The structure of mPEG-PLGA block copolymer is as follows:
Embodiment 6: bag carries the preparation of the polymer micelle carrier of paclitaxel
(1) dissolution method
1. get polymer (mPEG2000-PDLLA2482) 10mg synthetic among the embodiment 1, pluronic polymer (Pluronic P85) 3mg, paclitaxel 5mg, be dissolved in 0.9% sodium chloride injection (3ml), ultrasonic Treatment 20 minutes, restir 4 hours by 0.22 μ m filter membrane, namely gets and clarifies the slightly mixed polymer micellar solution of opalescence.The content of paclitaxel detects (chromatographic column: Diamonsil C18(diamond) 5 μ, 200 * 4.6mm mobile phase: acetonitrile/water=55:45 (v/v)) with high performance liquid chromatography.The micelle carrier by formula calculates envelop rate and the drug loading of paclitaxel, the results are shown in Table 1.

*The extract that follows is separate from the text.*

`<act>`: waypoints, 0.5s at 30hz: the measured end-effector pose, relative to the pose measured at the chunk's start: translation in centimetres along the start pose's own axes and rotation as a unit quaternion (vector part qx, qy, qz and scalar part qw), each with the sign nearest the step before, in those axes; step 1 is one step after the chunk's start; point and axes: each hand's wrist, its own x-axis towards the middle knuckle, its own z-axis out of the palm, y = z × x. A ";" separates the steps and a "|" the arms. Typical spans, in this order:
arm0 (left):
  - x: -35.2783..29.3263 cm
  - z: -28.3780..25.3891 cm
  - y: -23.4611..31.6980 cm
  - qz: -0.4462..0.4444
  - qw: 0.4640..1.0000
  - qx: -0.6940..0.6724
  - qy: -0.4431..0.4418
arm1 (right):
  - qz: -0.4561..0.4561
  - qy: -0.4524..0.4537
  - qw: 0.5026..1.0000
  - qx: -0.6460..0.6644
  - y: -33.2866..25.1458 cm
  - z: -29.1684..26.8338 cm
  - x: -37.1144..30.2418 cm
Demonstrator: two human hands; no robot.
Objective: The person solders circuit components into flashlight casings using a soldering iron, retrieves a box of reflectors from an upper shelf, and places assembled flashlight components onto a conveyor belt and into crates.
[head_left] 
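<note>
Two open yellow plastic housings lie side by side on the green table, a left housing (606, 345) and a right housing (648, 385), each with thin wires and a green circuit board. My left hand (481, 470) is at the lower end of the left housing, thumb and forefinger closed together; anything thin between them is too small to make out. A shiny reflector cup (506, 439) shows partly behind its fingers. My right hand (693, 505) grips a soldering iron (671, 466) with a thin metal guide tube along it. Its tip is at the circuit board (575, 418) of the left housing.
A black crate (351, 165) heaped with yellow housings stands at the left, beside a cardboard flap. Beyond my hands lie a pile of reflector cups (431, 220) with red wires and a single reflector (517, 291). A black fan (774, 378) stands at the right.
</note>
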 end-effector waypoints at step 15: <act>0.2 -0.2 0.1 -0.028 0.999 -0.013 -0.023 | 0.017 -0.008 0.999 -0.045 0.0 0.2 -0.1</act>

2. step is with 1. identical, and different is to get polymer (mPEG5000-PDLLA3034) 10mg synthetic among the embodiment 2, pluronic polymer (Pluronic P105) 3mg, paclitaxel 5mg.
3. step is with 1. identical, and different is to get polymer (PDLLA550-PEG2000-PDLLA550) 10mg synthetic among the embodiment 3, pluronic polymer (Pluronic L61) 3mg, paclitaxel 5mg.

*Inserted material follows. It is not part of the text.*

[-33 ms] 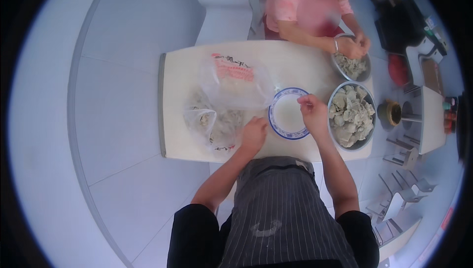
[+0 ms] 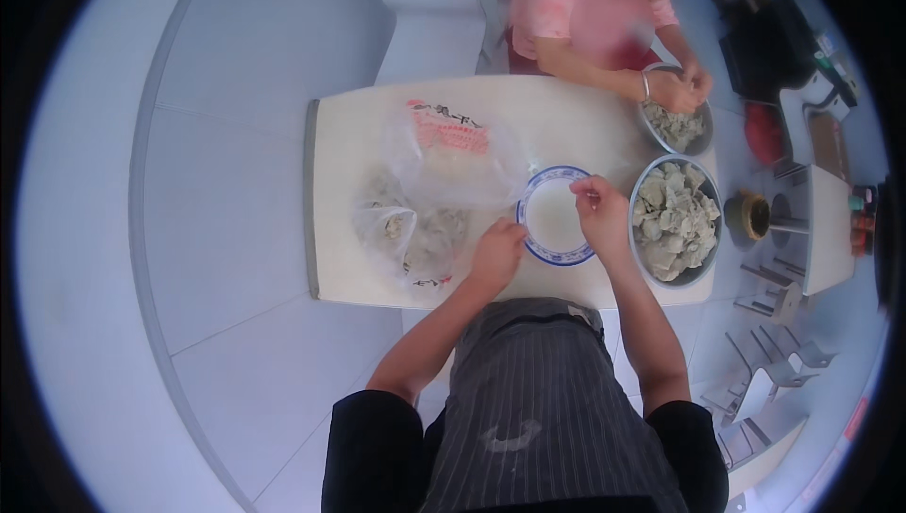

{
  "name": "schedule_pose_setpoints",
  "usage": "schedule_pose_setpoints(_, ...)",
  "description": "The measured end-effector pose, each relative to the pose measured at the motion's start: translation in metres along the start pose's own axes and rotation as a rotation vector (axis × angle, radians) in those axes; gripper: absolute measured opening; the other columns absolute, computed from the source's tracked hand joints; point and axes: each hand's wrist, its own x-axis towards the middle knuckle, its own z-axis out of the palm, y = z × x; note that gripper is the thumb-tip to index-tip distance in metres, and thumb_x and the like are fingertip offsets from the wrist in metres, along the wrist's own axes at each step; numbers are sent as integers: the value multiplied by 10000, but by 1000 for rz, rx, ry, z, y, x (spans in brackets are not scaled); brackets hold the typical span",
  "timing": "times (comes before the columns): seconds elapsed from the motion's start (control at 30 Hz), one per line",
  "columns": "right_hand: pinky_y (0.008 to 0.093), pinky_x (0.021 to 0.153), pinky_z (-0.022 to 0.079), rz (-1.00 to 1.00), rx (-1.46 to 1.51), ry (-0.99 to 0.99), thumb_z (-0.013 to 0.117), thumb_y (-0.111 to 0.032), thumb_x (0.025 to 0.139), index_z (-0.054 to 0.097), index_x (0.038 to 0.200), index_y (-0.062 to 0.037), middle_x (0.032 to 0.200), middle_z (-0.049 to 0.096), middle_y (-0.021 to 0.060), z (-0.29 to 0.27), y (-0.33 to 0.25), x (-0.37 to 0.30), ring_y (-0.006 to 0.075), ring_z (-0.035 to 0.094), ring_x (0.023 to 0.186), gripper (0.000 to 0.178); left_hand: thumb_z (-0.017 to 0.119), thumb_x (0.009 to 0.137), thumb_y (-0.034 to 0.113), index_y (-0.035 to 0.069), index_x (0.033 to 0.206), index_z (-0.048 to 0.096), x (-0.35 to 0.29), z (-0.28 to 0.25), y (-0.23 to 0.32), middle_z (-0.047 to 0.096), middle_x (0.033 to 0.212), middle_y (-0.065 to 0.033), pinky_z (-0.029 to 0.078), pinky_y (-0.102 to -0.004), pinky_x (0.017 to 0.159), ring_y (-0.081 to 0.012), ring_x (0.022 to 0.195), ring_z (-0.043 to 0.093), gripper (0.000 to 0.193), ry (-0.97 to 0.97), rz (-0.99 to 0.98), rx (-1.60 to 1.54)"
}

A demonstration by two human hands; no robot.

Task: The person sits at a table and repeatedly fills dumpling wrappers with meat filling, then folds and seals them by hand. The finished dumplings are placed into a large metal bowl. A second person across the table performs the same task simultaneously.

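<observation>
Head view: A person in a dark striped apron (image 2: 547, 390) works at a pale bench (image 2: 335, 173), forearms rising from the lower edge of the frame.
Blue-rimmed plate (image 2: 557, 174): Just right of centre, flat on the bench, between the left hand (image 2: 500, 249) and the right hand (image 2: 601, 211); it is round, with no long axis.
Left hand: At the plate's lower left, fingers drawn narrow, tips at or just beside the rim; whether they touch it or hold anything cannot be told.
Right hand: Over the plate's right side, thumb and fingers brought to a narrow pinch, turned inward; anything between the tips is too small to make out.
Large metal bowl (image 2: 714, 249): Right of the frame, just beside the right hand, clearly the nearer of the two; heaped with pale grey-green pieces (image 2: 675, 225), it looks longer up the frame than across, though the lens bends shapes. The relation that seems to count: the right hand sits between bowl and plate.
Clear plastic bags (image 2: 453, 173): Left of centre, the lower part showing similar pieces inside; the left hand is nearer.
Co-worker (image 2: 552, 3): Upper right, in pink, fingers together over a smaller metal bowl (image 2: 704, 135).
</observation>
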Motion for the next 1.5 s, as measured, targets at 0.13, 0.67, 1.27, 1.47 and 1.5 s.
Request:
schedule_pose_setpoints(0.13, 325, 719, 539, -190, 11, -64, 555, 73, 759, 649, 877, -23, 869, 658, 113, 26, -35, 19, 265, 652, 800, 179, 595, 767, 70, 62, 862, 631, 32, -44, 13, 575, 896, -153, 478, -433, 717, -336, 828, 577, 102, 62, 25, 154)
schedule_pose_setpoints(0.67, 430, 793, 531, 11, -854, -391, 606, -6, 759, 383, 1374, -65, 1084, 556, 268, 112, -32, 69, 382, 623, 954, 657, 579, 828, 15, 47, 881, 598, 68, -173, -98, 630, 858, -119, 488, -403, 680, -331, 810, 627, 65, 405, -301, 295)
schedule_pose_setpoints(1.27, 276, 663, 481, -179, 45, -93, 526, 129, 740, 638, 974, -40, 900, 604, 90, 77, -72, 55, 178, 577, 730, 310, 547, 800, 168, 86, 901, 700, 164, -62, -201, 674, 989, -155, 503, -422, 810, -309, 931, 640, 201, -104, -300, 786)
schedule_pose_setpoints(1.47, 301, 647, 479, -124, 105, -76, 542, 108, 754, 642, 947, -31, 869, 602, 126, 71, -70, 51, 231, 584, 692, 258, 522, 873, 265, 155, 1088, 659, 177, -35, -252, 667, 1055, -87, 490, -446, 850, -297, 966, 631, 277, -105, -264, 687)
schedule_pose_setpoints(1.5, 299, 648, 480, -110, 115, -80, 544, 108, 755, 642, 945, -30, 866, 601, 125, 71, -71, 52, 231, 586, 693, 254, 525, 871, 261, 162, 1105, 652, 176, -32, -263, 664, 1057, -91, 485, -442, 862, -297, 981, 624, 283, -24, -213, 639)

4. step is with 1. identical, and different is to get polymer (mPEG2000-PLGA3200) 10mg synthetic among the embodiment 5, pluronic polymer (Pluronic F127) 3mg, paclitaxel 5mg.
(2) solvent evaporation method
1. get polymer (mPEG2000-PDLLA1750) 10mg synthetic among the embodiment 1, pluronic polymer (Pluronic P85) 3mg, paclitaxel 5mg, be dissolved in the acetonitrile (1ml), slowly be added dropwise in 0.9% normal saline, stir, until acetonitrile volatilizees fully, by 0.22 μ m filter membrane, namely get clarification and with the mixed polymer micellar solution of light blue opalescence.The micelle carrier the results are shown in Table 1 to envelop rate and the drug loading of paclitaxel.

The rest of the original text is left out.